Certain pays à l’image des États-Unis et la France n’ont pas tardé à réagir à l’appel du directeur général de l’OMS, Tedros Adhanom Ghebreyesus, qui a exhorté les pays riches à suspendre la campagne de vaccination des plus fragiles appelée communément « rappel de la troisième dose », pour pouvoir mettre cette quantité de vaccins à disposition des pays qui n’ont pu immuniser qu’une partie infime de leur population. Les États-Unis et la France ont, tout simplement, refusé de le faire. 

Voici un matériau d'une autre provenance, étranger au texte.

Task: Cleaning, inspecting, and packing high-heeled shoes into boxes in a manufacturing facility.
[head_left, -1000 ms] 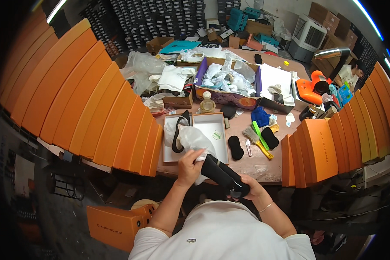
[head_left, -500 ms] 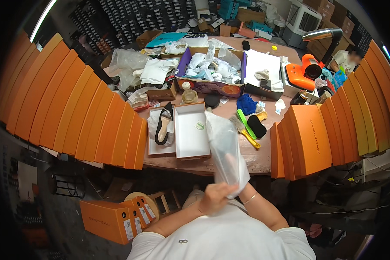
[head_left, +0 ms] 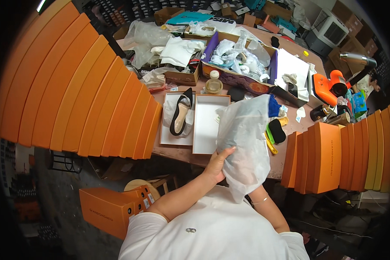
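A translucent white plastic bag (head_left: 245,136) hangs before my chest, over the table's front edge. My left hand (head_left: 216,167) pinches its side, thumb on top and fingers behind. My right hand (head_left: 256,193) reaches up inside the bag from below; only the wrist with a thin bracelet shows plainly, and the fingers are hidden. Left of the bag lies a white-lined shoe box half (head_left: 211,108), open side up. Beside it, a black pointed shoe (head_left: 180,116) with a beige insole rests on white paper in the other box half (head_left: 169,138).
Orange shoe boxes line the left (head_left: 86,95) and right (head_left: 327,158) sides, with more boxes (head_left: 106,212) on the floor. Behind are a glass bottle (head_left: 213,82), a purple carton (head_left: 240,82) of crumpled paper and an orange machine (head_left: 325,89). Brushes (head_left: 271,141) lie right of the bag.
The bag has spread wider and risen, covering part of the box half and the brushes. My left hand has shifted up along its side. The whole view has turned and shifted.
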Tool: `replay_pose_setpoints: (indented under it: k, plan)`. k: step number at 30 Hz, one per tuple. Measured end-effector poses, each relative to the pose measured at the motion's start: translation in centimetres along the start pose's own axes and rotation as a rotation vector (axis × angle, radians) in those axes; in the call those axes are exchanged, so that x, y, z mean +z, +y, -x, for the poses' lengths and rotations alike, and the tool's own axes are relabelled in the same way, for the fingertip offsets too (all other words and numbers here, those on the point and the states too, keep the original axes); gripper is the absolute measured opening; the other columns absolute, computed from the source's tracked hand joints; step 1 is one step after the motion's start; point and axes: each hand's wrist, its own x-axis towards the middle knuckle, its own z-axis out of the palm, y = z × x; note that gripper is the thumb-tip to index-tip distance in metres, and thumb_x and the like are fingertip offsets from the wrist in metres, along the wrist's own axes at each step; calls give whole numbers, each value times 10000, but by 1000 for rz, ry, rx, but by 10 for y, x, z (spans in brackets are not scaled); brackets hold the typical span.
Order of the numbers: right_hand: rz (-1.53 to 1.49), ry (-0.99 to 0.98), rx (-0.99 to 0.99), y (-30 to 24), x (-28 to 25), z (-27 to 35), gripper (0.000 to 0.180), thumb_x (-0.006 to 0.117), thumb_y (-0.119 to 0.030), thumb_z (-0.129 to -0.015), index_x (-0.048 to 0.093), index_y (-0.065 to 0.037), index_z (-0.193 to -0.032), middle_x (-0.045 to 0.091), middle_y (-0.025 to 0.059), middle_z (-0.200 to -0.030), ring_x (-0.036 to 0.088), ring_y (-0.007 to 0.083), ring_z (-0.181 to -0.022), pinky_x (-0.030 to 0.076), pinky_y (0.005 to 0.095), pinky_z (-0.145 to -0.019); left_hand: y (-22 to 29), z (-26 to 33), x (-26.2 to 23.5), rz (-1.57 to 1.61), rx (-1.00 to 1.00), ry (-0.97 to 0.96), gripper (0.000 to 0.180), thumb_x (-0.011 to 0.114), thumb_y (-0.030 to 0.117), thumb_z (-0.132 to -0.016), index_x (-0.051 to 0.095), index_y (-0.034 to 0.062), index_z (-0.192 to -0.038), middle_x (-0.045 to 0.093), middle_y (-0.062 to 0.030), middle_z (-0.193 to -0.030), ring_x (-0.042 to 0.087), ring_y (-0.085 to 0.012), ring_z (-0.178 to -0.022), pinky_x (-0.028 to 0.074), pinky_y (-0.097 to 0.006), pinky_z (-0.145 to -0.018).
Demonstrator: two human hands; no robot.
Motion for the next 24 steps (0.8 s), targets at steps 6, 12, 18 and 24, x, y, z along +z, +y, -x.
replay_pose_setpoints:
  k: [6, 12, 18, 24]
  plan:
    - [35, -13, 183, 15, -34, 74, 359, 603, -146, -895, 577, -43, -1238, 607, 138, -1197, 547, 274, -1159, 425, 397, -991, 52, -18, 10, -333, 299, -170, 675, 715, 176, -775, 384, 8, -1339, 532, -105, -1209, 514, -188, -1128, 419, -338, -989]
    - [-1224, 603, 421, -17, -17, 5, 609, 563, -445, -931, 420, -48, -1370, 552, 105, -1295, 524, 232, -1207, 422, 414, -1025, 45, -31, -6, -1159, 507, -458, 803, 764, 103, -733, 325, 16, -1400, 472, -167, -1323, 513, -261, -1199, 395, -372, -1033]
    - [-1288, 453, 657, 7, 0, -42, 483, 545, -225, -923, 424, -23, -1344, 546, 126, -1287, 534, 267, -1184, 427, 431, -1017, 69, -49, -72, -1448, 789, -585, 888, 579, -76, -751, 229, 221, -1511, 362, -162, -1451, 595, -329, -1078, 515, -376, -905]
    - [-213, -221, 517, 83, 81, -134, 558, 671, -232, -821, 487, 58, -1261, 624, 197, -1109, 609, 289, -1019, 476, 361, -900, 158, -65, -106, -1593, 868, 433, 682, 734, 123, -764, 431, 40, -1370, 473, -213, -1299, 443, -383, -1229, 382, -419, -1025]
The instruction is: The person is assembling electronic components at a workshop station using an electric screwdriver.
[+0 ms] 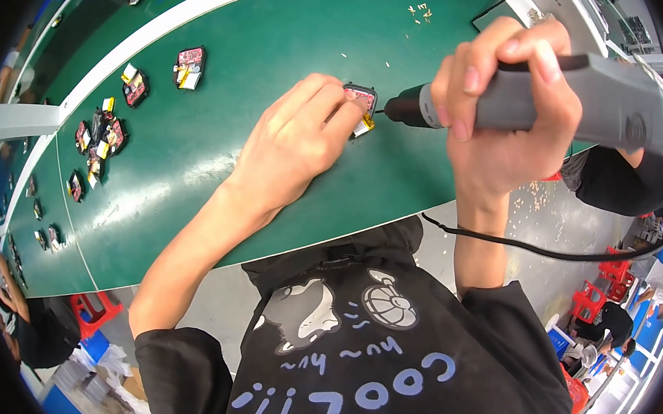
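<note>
My left hand (pixel 295 136) rests on the green bench, its bent fingers gripping a small black electronic housing (pixel 368 95) with a red circuit board inside. A silvery battery pouch with yellow tape (pixel 363 127) sticks out at the near side of that housing; my fingers hide its left part. Wrapped round a grey electric screwdriver (pixel 607 100) with a black nose is my right hand (pixel 498 147). The tool lies nearly level, and its thin bit points left at the housing's right edge. Whether the bit touches a screw there, I cannot tell.
Similar opened housings (pixel 190 66) lie scattered over the left of the green bench (pixel 256 42). Small brass-coloured screws (pixel 421 13) are spread at the far right, near a grey box (pixel 553 10). A black cord (pixel 537 247) hangs at right. Other people sit on both sides.
</note>
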Motion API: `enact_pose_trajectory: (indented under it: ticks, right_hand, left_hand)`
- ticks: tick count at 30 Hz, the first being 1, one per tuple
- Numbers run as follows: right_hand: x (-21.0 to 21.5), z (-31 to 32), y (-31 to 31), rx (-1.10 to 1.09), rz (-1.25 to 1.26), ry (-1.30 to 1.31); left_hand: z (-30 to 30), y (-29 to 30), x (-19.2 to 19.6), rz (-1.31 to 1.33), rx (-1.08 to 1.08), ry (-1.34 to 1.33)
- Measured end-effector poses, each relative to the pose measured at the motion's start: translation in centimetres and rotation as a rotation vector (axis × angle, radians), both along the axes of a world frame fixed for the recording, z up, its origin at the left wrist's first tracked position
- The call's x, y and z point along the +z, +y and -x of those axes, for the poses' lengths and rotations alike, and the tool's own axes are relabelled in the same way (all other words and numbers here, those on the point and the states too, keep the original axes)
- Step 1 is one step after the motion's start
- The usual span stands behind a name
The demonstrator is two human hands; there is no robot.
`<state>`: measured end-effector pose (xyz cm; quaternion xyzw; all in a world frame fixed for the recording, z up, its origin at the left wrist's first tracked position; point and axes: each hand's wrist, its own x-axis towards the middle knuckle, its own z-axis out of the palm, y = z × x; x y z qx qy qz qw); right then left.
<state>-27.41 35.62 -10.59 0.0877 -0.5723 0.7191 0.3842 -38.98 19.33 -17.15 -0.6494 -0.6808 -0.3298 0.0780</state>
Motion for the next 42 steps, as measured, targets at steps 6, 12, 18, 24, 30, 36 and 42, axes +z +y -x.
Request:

Après que l’OMS ait lancé cet appel hier, les autorités françaises ont annoncé le lancement d’une campagne vaccinale de rappel de vaccin anti-Covid-19 en administrant une troisième dose aux personnes ayant été vaccinées au tout début de la campagne de vaccination.

« Nous nous préparons, comme les autres pays européens, à faire cette troisième dose pour les personnes qui sont les plus âgées et les plus fragiles. Et nous le ferons à partir de la rentrée », a annoncé Emmanuel Macron dans vidéo publiée sur Instagram.

De son côté, la Maison Blanche a rejeté, mercredi soir, l’appel de l’OMS à un moratoire sur les rappels des vaccins contre le Covid-19, estimant que les États-Unis n’avaient « pas besoin » de choisir entre en administrer à leurs citoyens ou en faire don à des pays pauvres.

« C’est une fausse alternative », a indiqué le porte-parole de la Maison Blanche, Jen Psaki, à propos de la demande de l’Organisation mondiale de la santé (OMS). « Nous pensons que nous pouvons faire les deux » et « nous n’avons pas besoin de choisir »entre administrer des rappels aux Américains, ce qui n’est d’ailleurs pas encore officiellement prévu, ou aider les pays pauvres.